To find the p-value for this hypothesis test, we need to use the test statistic and the appropriate probability distribution. In this case, since the test statistic is given and the sample size is not specified, we will assume that the sample size is large enough to use the normal distribution and the Z-test.

The p-value represents the probability of obtaining a test statistic as extreme or more extreme than the observed test statistic, assuming the null hypothesis is true. In other words, it represents the probability of observing a test statistic as far from the hypothesized value as 1.36, or greater, if the true mean is actually 100.

To determine the p-value, we need to find the area under the normal curve beyond the observed test statistic, in both tails.
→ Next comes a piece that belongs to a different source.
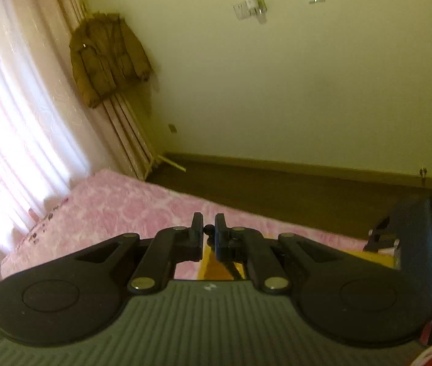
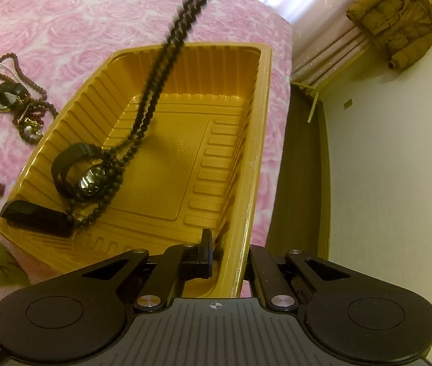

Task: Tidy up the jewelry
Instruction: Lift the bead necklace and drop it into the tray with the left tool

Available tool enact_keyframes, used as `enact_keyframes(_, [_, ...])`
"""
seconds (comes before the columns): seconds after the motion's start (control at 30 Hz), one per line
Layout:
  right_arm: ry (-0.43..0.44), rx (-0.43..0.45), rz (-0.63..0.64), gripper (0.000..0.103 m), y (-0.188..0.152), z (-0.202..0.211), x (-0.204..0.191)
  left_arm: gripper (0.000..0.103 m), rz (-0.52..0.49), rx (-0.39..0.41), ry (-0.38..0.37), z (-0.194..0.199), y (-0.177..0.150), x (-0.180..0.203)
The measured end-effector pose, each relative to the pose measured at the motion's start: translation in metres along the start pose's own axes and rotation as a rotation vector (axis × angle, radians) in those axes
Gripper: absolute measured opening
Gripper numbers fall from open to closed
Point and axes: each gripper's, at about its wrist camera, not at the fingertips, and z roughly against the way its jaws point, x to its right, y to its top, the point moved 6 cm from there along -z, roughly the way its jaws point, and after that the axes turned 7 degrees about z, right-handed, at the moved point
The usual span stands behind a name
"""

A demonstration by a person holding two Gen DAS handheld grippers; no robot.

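A bedroom with a pink rose-patterned bedspread (image 2: 124, 24) fills the upper left of the right wrist view, sheer curtains and a brown padded jacket (image 2: 396, 27) at upper right. At far left, a heap of small reddish-brown bead strands with gold-trimmed pieces (image 2: 14, 97) lies on the spread, just beside the ribbed golden plastic tray (image 2: 264, 128) at centre. In the tray's lower left sit a black-strapped wristwatch (image 2: 81, 174) and a flat black bar-shaped item (image 2: 36, 218). A long black beaded necklace (image 2: 161, 79) hangs from the top of the frame, its lower loops already pooled against the watch. In the left wrist view, the left gripper (image 1: 208, 232) is clenched on a bead of that strand. The right gripper (image 2: 229, 257) straddles the tray's near-right rim, right finger hidden; clamped or slack, I cannot tell. Best done by lowering slowly over the open floor, letting the beads coil, and releasing only once the strand hangs slack.
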Motion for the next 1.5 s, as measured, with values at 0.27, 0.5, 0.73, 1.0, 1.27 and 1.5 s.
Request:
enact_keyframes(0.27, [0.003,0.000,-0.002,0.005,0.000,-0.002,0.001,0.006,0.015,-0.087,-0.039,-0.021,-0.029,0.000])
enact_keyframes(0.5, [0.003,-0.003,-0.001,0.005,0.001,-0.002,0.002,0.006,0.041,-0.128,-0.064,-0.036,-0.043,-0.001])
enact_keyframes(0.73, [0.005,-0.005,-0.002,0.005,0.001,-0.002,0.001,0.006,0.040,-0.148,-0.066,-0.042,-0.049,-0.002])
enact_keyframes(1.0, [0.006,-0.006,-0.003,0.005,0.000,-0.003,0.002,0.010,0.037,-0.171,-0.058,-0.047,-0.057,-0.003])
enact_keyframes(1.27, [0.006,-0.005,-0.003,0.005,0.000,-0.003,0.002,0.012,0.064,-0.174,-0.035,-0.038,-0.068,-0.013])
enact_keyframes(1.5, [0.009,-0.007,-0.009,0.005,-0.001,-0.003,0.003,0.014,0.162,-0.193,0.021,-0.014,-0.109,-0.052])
Since the alternative hypothesis is a two-tailed test (ƒÊ ≠ 100), we will split the significance level equally between the two tails.

Let's calculate the p-value using statistical software, a calculator, or a Z-table:

Using statistical software or a calculator:
P(Z < -1.36) = 0.08687 (left tail)
P(Z > 1.36) = 0.08687 (right tail)

Since this is a two-tailed test, we need to combine the probabilities from both tails:
p-value = 2 * 0.08687 = 0.1738

Therefore, the p-value is 0.1738.

The correct answer is B. 0.1738.

Which test statistic?

If it is a Z score, then .4131 is area between score and mean.